This software is an implementation of the eGap algorithm described in External memory BWT and LCP computation for sequence collections with applications by L. Egidi, F. A. Louza, G. Manzini, and G. P. Telles. Copyright 2017-2018 by the authors.
- A relatively recent version of gcc
- Python 3.X
git clone https://github.com/felipelouza/egap.git
cd egap
make
./eGap --lcp dataset/reads.fastq
This will produce the file dataset/reads.fastq.bwt
and dataset/reads.fastq.2.lcp
containing the BWT and LCP array (the latter using 2 bytes per entry)
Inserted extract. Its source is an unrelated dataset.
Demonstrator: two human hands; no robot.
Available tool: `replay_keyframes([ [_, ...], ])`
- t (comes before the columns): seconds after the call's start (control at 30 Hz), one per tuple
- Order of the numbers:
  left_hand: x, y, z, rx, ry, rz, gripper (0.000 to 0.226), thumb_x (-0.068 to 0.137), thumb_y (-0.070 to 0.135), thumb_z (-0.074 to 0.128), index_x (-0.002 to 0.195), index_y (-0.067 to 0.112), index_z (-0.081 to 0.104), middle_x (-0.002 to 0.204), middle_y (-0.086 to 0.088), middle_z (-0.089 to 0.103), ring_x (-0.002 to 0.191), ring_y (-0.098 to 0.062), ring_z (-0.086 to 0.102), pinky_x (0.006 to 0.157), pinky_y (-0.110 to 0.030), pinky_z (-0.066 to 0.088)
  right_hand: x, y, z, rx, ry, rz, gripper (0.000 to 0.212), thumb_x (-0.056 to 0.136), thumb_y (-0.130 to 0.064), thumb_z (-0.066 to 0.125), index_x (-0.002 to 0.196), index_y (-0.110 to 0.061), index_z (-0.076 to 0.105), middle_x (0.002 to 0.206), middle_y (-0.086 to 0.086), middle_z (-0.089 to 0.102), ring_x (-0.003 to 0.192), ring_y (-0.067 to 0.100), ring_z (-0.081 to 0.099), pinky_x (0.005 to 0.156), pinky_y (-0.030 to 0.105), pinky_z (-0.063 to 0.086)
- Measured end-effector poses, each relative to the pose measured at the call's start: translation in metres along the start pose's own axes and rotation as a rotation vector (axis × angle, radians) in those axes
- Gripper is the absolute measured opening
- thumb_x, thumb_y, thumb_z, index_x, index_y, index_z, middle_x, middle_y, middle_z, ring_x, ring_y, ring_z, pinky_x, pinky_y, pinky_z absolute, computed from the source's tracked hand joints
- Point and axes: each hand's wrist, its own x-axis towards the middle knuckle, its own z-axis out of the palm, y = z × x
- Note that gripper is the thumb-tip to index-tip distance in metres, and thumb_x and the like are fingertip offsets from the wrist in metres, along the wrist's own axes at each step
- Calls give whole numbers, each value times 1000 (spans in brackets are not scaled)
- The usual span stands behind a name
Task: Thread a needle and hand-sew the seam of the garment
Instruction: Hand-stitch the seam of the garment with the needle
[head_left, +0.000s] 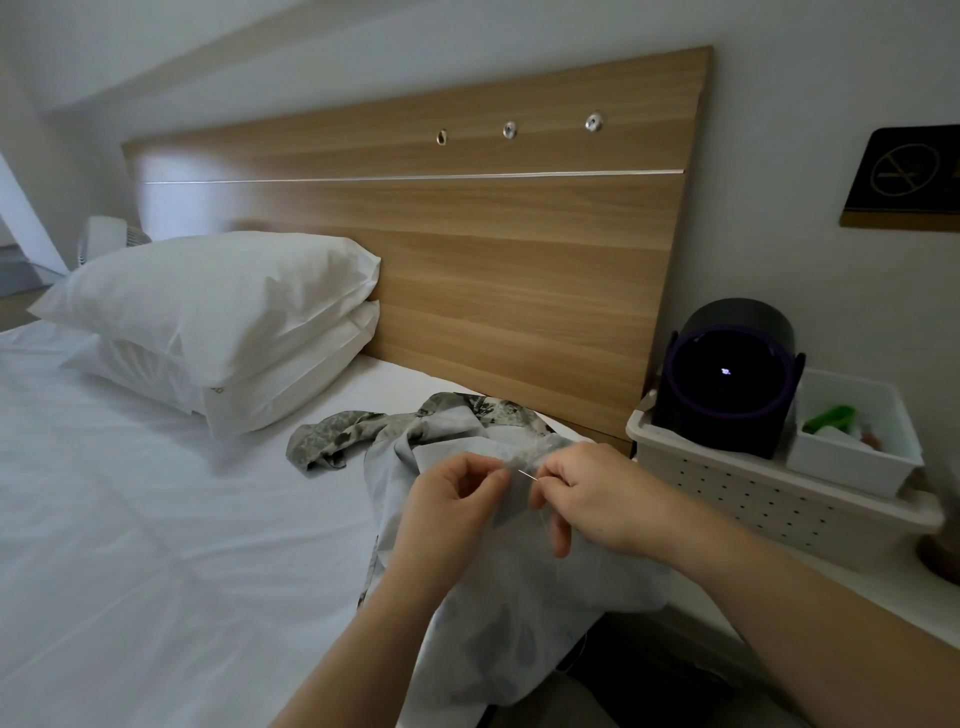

Tool to build the BWT and optionally the LCP, DA and SA array for a collection of sequences in external memory. There are two different usages depending on whether you already have the BWT of the input files:
-
If you do have the BWTs use option -b: you must specify the file names on the command line and use the option -o to specify an output basename. For example:
eGap -b --lcp -o merge file1.bwt file2.bwt
will produce the output files: merge.bwt, merge.2.lcp, merge.da. Globbing is accepted: multiple file names can be denoted for example as file?.bwt -
If you don't have the BWTs then your input must consists of a single file with extension
.fasta/.fa
(one input document per sequence).fastq
(one input document per sequence).txt
(one input document per line) and it is not mandatory to specify the output basename. For example:eGap --lcp file.fasta
will produce the output files: file.fasta.bwt, files.fasta.2.lcp
All input and output files are uncompressed. The value 0 is used as the eof symbol in the output BWT.
-h, --help
show usage
-o, --out
specify basename for output and temporary files
-l, --lcp
compute LCP Array
-d, --da
compute Document Array
-s, --sa
compute Suffix Array
-b, --bwt
inputs are bwt files (requires -o)
-m, --mem
specify available memory in MB (def. 4096). Note: do not assign all the available RAM to the algorithm: leave at least 5% to the operating system.
--lbytes
number of bytes for each LCP entry (def. 2)
--dbytes
number of bytes for each DA entry (def. 4)
--sbytes
number of bytes for each SA entry (def. 4)
--rev
compute data structures for the reversed string
-v
verbose output in the log file
We have compared eGap with the available BWT/LCP construction tools on the following collections
Name | SizeGBs | Num Docs | Max DocLen | Ave DocLen | Max LCP | Ave LCP | Download Link |
---|---|---|---|---|---|---|---|
Shortreads | 8.0 | 85,899,345 | 100 | 100 | 99 | 27.90 | .tar.gz |
Longreads | 8.0 | 28,633,115 | 300 | 300 | 299 | 90.28 | .tar.gz |
Pacbio.1000 | 8.0 | 8,589,934 | 1,000 | 1,000 | 876 | 18.05 | .tar.gz |
Pacbio | 8.0 | 942,248 | 71,561 | 9,116 | 3,084 | 18.32 | .tar.gz |
We have also used versions of the above collections shortened to 1GB. The shortened versions can be obtained by the above files using simple command line instructions. Check all md5sums after dowloading and extraction.
The results of our experiments are reported on the above WABI paper and on an extended journal version (in preparation).